Experiment 1: Effects of AT1 Receptor Blockade on BP
and Renal Function in Chronic Insulin-Infused Rats
Rats were divided into 4 groups of 8 animals each. Group 1 (CON,
control) received injection of vehicle only; group 2 (IN) received
porcine insulin administration (21.5 pmol/kg per minute) via an osmotic
minipump implanted subcutaneously for 6 weeks; group 3 (INLa) and were
coinfused with porcine insulin (21.5 pmol/kg per minute) and
losartan (3.5 µg/kg per minute) via a subcutaneous osmotic
minipump for 6 weeks; and group 4 (INLb) received insulin infusion as
did group 2, but losartan (3.5 µg/kg per minute) was
administered 4 weeks later.
Rats were divided into 3 groups of 8 animals each. Group 1 (CON,
control) received vehicle alone; group 2 (INPD1)
received insulin infusion (21.5 pmol/kg per minute) via osmotic
minipump, and PD123319 (0.5 µg/kg per minute) was administered 4
weeks later; and group 3 (INPD2) was treated in
the same manner as group 2 except that a higher dose of PD123319 (10
µg/kg per minute) was administered.
Two groups of rats with 8 rats in each group were used. One
group was given insulin infusion alone for 6 weeks as described above.
The other group of rats (group INLPD) was coinfused with
losartan and insulin for the first 2 weeks, and then PD123319
(10 µg/kg per minute) was added for an additional 2 weeks.
Subsequently, losartan and PD123319 infusions were terminated
while the insulin infusion was continued. The BP and renal excretory
responses were followed up for 2 weeks.
After a control period of 1 week, an osmotic minipump (No. 2002,
14 days of active life, Alza Corp) filled with either porcine insulin
(21.5 pmol/kg per minute) in a glycerin-ethanol (1:1, vol/vol) mixture
or vehicle was implanted subcutaneously in rats under brief
anesthesia with ketamine (60 mg/kg IP) and xylazine
(7.5 mg/kg IP). When it was necessary to administer losartan or
PD123319, a separate osmotic minipump was filled with the agent, which
had been dissolved in normal saline, and implanted subcutaneously.
Aqueous penicillin (5000 U/kg SC) was administered immediately after
minipump implantation.
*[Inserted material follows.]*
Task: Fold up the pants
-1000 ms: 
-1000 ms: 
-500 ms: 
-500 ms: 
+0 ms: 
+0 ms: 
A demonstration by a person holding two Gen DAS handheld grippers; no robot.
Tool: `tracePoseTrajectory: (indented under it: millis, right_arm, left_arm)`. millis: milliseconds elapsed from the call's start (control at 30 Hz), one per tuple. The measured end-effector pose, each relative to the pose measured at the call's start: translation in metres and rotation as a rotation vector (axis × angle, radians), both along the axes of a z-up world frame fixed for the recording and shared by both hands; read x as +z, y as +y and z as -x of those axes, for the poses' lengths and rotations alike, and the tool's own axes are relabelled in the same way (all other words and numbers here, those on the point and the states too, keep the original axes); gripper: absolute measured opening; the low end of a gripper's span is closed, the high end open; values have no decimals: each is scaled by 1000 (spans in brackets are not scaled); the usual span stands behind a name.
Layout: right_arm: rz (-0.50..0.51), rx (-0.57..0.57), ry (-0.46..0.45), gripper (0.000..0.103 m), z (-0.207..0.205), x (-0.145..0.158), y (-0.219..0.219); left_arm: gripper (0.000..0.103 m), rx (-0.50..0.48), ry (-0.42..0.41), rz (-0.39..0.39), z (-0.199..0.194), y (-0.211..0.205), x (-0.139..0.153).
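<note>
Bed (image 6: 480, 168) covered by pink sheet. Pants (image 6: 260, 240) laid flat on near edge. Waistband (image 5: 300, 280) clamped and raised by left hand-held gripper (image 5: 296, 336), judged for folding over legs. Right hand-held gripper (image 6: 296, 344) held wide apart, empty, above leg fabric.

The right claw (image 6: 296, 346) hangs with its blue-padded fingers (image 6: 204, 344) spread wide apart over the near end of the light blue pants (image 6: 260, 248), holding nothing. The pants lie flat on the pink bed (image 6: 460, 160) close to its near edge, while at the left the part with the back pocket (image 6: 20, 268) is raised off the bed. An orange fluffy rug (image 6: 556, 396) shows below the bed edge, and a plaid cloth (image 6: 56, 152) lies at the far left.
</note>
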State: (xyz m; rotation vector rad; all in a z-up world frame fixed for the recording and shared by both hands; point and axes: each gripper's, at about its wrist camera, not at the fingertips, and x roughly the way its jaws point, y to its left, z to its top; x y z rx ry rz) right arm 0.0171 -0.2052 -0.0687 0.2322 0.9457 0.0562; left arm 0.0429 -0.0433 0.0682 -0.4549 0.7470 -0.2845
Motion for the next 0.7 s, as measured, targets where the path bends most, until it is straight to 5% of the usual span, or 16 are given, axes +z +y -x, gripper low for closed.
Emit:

At the end of the life of minipump, a new
minipump was implanted and the used one removed. The residual volume in
each minipump removed was carefully examined to ensure that the
minipump release function was normal.
Rats were removed from the animal room and taken to the
laboratory at 8 AM; they were allowed free access to water
and were kept in a quiet area before BP was measured at 9
AM. The tail-cuff method was used to measure
systolic BP with the use of a programmed
electrosphygmomanometer (model UR-5000, Ueda) as described
previously.9 16 The mean of 6 consecutive
readings was used as the measurement of systolic BP of each rat
for that day, and systolic BP was determined twice a week
during the control (1 week) and experimental (6 weeks) periods.
To ascertain the extent of blockade of angiotensin
receptors in the hyperinsulinemic rats, the dipsogenic
response of rats to Ang II was determined at the fifth week of the
experimental period. The basal water intake of rats was measured by the
volume difference of water in the water bottle 1 hour before Ang II was
administered. The dipsogenic response of rats to Ang II (150 µg/kg
SC) was then determined 1 hour after Ang II was administered. Water
intake was measured over a period of 1 hour and expressed as mL/kg of
body weight.
To examine the capability of the tissues of
hyperinsulinemic rats to dispose of a glucose load, the
insulin suppression test was conducted as described
previously.8 The aim of this method is to reach a
comparable steady-state level of insulin in vivo by a constant
intravenous infusion of a fixed insulin-glucose dose. Under
this condition, glucose liberation from the liver is presumably
suppressed by the combination of high concentrations of glucose and
insulin, and the rate of glucose uptake in the whole body approximates
the exogenous glucose infusion rate.29 Therefore,
a higher glucose level implies resistance to insulin-stimulated glucose
uptake.
The blood samples were centrifuged at 4000g
at 4°C for 10 minutes immediately after they were drawn. The plasma
samples were separated and kept at -70°C for later determination of
glucose, triglyceride, and insulin levels as described
previously.9 16 Urinary sodium concentration was
determined by flame photometry (model 943, Instrumentation Laboratory).
The sodium gain was computed as the difference between sodium intake
and urinary sodium excretion.
Porcine insulin was purchased from Sigma Chemical Co.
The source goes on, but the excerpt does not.